• Assigned task: Beginning with the first line, return the material verbatim and without pictures.
◆ ◆ ◆ ◆ ◆
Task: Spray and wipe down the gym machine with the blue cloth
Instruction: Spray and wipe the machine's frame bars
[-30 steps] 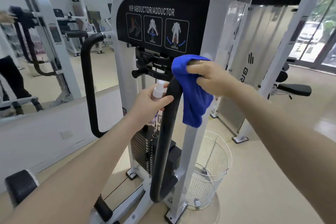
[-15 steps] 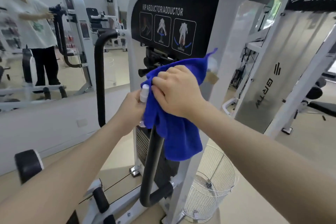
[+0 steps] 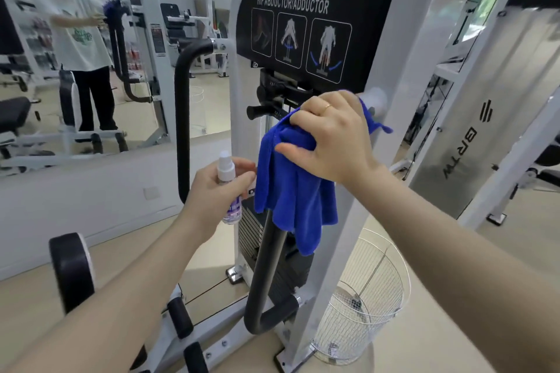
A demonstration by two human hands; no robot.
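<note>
Wiping seems underway: right hand grips the blue cloth on the centre handle, left hand holds the spray bottle, lower parts probably remaining.

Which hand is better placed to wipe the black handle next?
The right hand: it already grips the cloth over the handle. The left hand holds the bottle.

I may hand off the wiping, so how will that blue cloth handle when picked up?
Probably floppy: the blue cloth drapes in loose folds below the right hand over the black padded handle. Likely light, since curled fingers alone bunch it. Its plush look suggests it won't slip.
</note>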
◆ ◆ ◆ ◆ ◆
• Answer section:
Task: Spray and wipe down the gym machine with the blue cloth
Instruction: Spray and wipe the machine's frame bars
[-30 steps] 
[-15 steps] 
[+0 steps] 
A demonstration by two human hands; no robot.
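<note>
Wiping seems underway: right hand grips the blue cloth on the centre handle, left hand holds the spray bottle, lower parts probably remaining.

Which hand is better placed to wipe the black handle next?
The right hand: it already grips the cloth over the handle. The left hand holds the bottle.

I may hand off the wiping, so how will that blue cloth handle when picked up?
Probably floppy: the blue cloth drapes in loose folds below the right hand over the black padded handle. Likely light, since curled fingers alone bunch it. Its plush look suggests it won't slip.
</note>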

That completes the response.